> What is needed
Find how many lines in the material contain "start"; your answer should be that number alone.

> Data block

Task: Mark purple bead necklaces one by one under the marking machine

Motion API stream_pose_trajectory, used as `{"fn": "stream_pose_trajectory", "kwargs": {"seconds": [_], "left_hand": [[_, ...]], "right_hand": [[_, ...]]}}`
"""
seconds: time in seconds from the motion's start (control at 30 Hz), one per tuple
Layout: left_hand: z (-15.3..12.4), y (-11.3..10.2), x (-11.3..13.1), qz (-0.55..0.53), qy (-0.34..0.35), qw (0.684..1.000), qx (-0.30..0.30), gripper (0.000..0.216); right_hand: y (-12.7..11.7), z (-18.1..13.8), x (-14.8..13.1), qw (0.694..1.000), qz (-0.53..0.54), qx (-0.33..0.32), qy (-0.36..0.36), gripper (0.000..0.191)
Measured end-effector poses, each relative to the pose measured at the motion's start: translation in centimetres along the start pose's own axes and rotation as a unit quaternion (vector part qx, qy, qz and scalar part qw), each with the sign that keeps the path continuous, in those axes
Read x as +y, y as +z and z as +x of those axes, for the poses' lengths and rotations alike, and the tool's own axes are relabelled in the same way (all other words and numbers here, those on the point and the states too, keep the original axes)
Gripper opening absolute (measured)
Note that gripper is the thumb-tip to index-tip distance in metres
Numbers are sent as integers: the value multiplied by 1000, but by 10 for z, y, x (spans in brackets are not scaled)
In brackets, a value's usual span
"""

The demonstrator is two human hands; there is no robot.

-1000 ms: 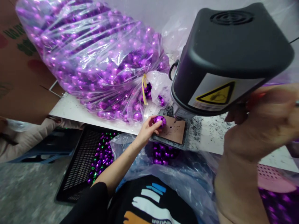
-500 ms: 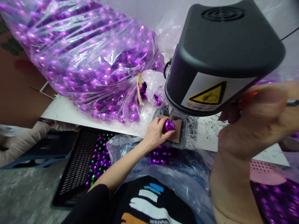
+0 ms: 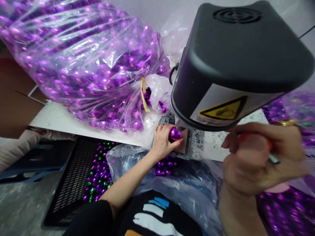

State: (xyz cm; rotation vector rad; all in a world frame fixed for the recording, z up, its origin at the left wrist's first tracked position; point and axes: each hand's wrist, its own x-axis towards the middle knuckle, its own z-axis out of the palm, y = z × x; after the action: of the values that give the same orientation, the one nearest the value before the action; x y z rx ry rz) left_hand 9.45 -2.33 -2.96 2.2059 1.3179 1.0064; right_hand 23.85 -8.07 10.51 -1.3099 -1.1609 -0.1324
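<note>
A shiny purple faceted ball is pinched between the thumb and fingers of my left hand. It sits on a brown wooden block fixed to the grey base of a black bench drill press. The spindle end comes down right at the ball; the machine's head hides whether a bit is in it. My right hand, slightly blurred, is wrapped round the drill press's feed lever, which has a red knob and a metal rod.
A tied clear bag of purple balls lies at the left of the white table. Dark shavings are scattered by the base. Below stands a black crate with purple and green beads. Plastic sheeting covers my lap, with purple balls on it.
My right hand has swung down and towards me with the lever. The left hand keeps the ball on the block. The whole view has shifted slightly.
</note>
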Motion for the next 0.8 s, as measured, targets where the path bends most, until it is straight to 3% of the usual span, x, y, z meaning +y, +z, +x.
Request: {"fn": "stream_pose_trajectory", "kwargs": {"seconds": [0.1,0.23,0.43,0.63,0.8], "left_hand": [[-1,2,-1,11,10,1000,4,44],[-2,2,-2,3,11,1000,-1,42],[-3,3,-2,-22,4,1000,-5,38],[-4,4,-3,-25,-10,999,-20,43],[-4,4,-4,-27,-10,999,-24,43]], "right_hand": [[-11,-17,14,996,-6,-61,-59,20],[-13,-24,25,990,9,-62,-123,18],[-6,-21,27,990,7,-59,-125,8],[3,-26,31,988,13,-41,-146,13],[7,-33,30,992,-23,-23,-122,26]]}}
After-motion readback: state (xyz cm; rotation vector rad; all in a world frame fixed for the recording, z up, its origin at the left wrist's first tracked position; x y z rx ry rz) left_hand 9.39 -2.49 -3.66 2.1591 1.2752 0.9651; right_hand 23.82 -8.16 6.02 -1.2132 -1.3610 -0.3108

> Result below
2